The committee's fundamental conclusion is that asylum seekers should reside in held detention for as little time as is practicable. Evidence overwhelmingly indicates that prolonged detention exacts a heavy toll on people and, most particularly, on their mental health and wellbeing. One study by the Physicians for Human Rights found clinically significant symptoms of depression were present in 86 per cent of detainees, anxiety in 77 per cent and post-traumatic stress disorder in 50 per cent.

The committee applauds the substantial efforts already underway to reduce the number of people in held detention. To date, over 3,700 people have either been placed in community detention or placed on bridging visas. A number of the recommendations are grounded in the desire to build on the successes of the community detention and bridging visa programs, or to point to other means to minimise time spent in detention. To this end, the committee recommends that all reasonable steps are taken to limit detention to 90 days. Where people are held any longer the reasons for their prolonged detention should be made public.

As a committee we grappled with the vexed issue of security assessments. The current system does not allow refugees to access the existing avenues for a merits review of adverse decisions. This results in practically indefinite detention for detainees with adverse assessments. It is necessary to provide procedural fairness in a system where a person's liberty is at stake, while being mindful of the need to keep security sources and procedures confidential. The committee believes the current system does not strike an appropriate balance.

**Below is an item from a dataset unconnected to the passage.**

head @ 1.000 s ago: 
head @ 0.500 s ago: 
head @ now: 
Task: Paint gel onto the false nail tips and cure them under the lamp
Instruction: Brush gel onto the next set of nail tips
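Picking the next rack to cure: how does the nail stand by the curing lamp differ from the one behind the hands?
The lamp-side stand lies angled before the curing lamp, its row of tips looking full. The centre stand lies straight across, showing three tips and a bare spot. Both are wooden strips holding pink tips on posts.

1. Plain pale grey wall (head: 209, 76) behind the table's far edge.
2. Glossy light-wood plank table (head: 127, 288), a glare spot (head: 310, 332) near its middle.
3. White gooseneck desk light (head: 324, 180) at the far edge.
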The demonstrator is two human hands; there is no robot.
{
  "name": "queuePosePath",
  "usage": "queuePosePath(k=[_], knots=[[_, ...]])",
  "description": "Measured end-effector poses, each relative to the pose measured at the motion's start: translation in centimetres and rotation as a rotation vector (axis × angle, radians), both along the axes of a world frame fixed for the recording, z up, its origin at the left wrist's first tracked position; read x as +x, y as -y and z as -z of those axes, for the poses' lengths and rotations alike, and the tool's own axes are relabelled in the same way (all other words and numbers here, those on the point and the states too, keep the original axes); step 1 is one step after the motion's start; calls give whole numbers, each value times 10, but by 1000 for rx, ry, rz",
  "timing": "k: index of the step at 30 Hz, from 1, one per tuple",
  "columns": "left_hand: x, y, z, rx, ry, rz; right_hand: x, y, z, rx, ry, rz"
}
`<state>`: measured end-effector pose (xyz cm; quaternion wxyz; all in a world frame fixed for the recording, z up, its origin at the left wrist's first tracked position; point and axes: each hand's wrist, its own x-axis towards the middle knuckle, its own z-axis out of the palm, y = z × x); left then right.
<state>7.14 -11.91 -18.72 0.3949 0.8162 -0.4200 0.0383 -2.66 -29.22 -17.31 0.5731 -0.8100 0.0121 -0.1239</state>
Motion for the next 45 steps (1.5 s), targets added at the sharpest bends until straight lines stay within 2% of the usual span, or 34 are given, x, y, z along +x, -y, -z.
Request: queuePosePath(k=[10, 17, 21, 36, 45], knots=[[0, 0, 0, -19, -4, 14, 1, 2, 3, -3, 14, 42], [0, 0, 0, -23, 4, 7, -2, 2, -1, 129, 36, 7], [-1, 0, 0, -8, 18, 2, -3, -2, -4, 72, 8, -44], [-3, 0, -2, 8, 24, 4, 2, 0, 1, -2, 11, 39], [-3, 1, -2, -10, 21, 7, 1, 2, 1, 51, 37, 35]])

Accordingly, the committee has recommended that the ASIO legislation be amended to allow the Security Appeals Division of the Administrative Appeals Tribunal to review ASIO security assessments of asylum seekers and refugees. In my forward to the report, at page xii, I had the following to say:

… the Committee grappled with the question of security assessments, and the fact that the current system bars refugees from accessing existing avenues for a merits review of adverse decisions, resulting in practically indefinite detention for detainees with adverse assessments. While it is necessary to be mindful of the need to keep security sources and procedures confidential, the overwhelming imperative to provide procedural fairness in the system cannot be ignored where a person's liberty is at stake. The Committee believes the current system does not strike an appropriate balance. Accordingly, the Committee has recommended that the Australian Security Intelligence Organisation (ASIO) legislation be amended to allow the Security Appeals Division of the Administrative Appeals Tribunal to review ASIO security assessments of asylum seekers and refugees.

The Committee has recommended implementing further safeguards in the security assessment process, including periodic internal reviews of adverse ASIO assessments, and the exploration of whether control orders (currently used in the criminal justice system) could allow for the release from held detention of those refugees and asylum seekers who are in indefinite detention or cannot be repatriated.

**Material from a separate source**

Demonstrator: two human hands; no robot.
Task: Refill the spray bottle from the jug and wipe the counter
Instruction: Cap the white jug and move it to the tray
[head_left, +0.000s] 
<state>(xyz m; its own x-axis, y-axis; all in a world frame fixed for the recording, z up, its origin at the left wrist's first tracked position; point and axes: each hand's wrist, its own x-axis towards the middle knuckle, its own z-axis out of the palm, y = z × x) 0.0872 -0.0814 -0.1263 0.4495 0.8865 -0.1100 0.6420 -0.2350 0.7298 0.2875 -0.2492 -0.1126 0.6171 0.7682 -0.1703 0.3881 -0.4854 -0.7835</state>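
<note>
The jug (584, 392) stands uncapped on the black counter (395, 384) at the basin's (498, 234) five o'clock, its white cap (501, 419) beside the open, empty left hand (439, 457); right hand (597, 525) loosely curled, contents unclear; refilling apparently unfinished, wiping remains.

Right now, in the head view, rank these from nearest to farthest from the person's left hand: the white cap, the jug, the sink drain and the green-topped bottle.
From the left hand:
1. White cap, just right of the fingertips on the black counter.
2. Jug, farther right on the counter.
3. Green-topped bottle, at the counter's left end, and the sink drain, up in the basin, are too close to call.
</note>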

I make the point publicly that I do not believe we can say that there is not one person in the whole of Australia who can adequately reassess security assessments delivered by ASIO and still have no threat to security. Of course we can; we just need to get on and do it. I actually think that having a system like that protects ASIO. It does not detract from ASIO. There is a saying, 'who guards the guard while the guard guards you'—it is applicable. I also want to say that given the enormous human and financial cost of held detention as well, the committee has reached the fundamental conclusion that less harmful and far more cost-effective alternatives are available and should be pursued.

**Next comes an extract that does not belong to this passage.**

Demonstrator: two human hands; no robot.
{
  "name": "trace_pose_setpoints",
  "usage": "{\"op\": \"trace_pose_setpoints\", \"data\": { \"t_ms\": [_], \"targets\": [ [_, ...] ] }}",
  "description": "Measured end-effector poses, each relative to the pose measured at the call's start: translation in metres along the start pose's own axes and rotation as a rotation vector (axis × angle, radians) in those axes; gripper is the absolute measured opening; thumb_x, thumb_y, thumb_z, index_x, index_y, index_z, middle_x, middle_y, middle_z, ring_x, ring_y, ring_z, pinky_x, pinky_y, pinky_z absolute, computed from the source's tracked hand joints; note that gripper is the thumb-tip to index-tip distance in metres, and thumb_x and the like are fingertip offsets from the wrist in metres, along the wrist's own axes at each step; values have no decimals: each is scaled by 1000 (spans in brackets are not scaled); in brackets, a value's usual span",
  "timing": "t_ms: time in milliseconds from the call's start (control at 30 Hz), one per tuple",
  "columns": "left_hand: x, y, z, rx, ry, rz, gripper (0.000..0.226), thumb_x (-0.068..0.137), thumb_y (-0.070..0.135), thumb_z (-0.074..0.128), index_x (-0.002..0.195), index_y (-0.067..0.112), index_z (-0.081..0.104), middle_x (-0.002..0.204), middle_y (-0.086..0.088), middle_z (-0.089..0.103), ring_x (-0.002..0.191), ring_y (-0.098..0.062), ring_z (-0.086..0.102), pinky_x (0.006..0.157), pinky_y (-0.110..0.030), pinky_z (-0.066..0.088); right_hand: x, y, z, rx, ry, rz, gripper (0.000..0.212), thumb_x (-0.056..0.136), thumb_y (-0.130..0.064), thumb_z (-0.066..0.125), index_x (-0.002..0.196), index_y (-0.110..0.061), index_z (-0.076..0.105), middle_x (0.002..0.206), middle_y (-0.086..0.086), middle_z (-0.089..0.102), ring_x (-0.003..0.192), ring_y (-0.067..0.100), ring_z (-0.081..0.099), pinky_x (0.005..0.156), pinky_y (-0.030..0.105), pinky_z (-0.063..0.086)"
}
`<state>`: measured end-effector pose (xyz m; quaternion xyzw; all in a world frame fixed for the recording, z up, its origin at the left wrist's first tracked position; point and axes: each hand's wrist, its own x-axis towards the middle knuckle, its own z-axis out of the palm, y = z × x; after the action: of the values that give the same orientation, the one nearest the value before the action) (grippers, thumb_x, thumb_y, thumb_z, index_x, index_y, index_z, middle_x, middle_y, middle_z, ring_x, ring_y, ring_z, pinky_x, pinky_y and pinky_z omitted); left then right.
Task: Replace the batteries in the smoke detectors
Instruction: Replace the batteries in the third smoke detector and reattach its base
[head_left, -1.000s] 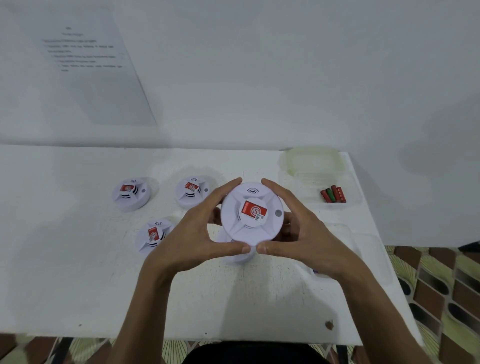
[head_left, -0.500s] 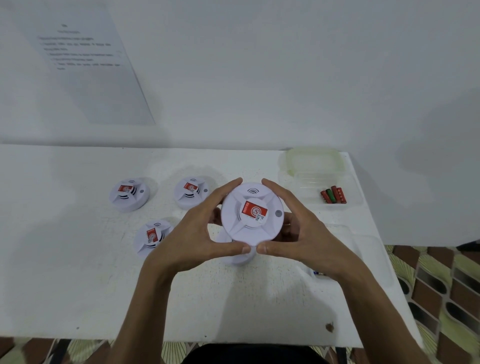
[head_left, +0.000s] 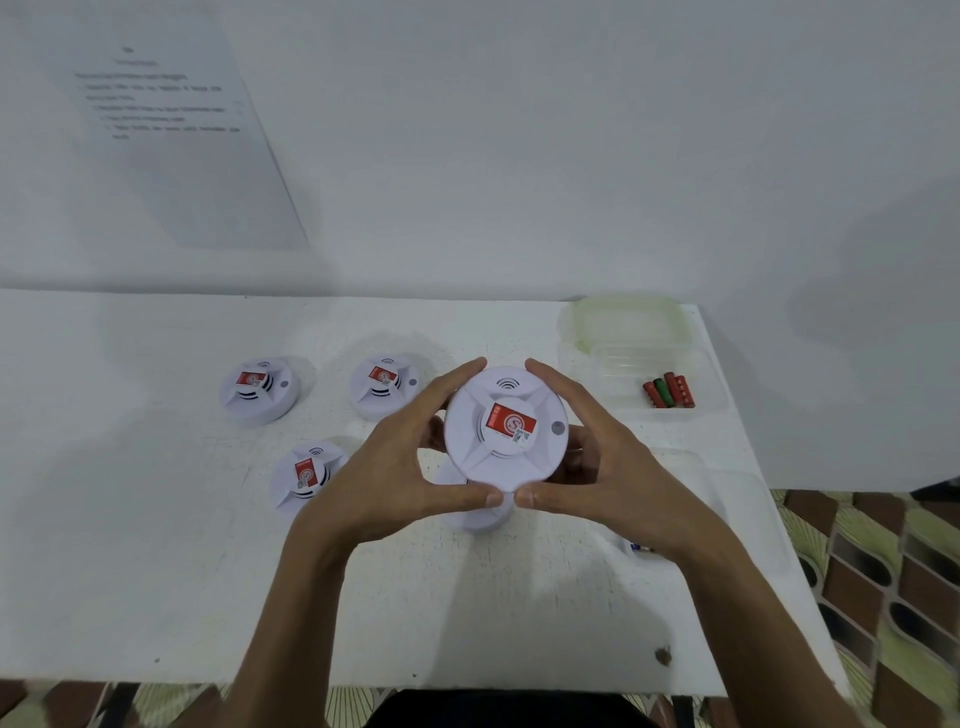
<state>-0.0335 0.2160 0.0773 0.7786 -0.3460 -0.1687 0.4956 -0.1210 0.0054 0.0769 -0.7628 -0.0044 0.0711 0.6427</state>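
I hold a round white smoke detector (head_left: 506, 427) with a red label above the white table (head_left: 156, 571). My left hand (head_left: 395, 467) grips its left rim and my right hand (head_left: 608, 462) grips its right rim, thumbs meeting at the near edge. Beneath it another white round part (head_left: 480, 514) lies on the table, mostly hidden. Three more detectors lie to the left: one at the far left (head_left: 258, 389), one at the back (head_left: 383, 384), one nearer (head_left: 306, 475). Red and green batteries (head_left: 669, 391) lie in a clear container (head_left: 613, 364).
A pale green lid (head_left: 623, 319) sits behind the clear container at the back right. Another clear container (head_left: 727, 483) stands near the right edge, with a small battery-like item (head_left: 640, 548) partly hidden by my right wrist. A printed sheet (head_left: 166, 119) hangs on the wall.
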Motion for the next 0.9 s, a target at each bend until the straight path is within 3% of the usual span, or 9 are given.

I want to thank the members of the opposition; they supported 16 recommendations without condition and another three of the 31 recommendations with some modifications. I want to thank the secretariat, who were exceptional in the conduct of the inquiry, and other members of the committee—I think the cooperation that was extended on the committee did the parliament proud. And I want to thank Senator Hanson-Young, who is the deputy chair.

In accordance with standing order 39(f) the report was made a parliamentary paper.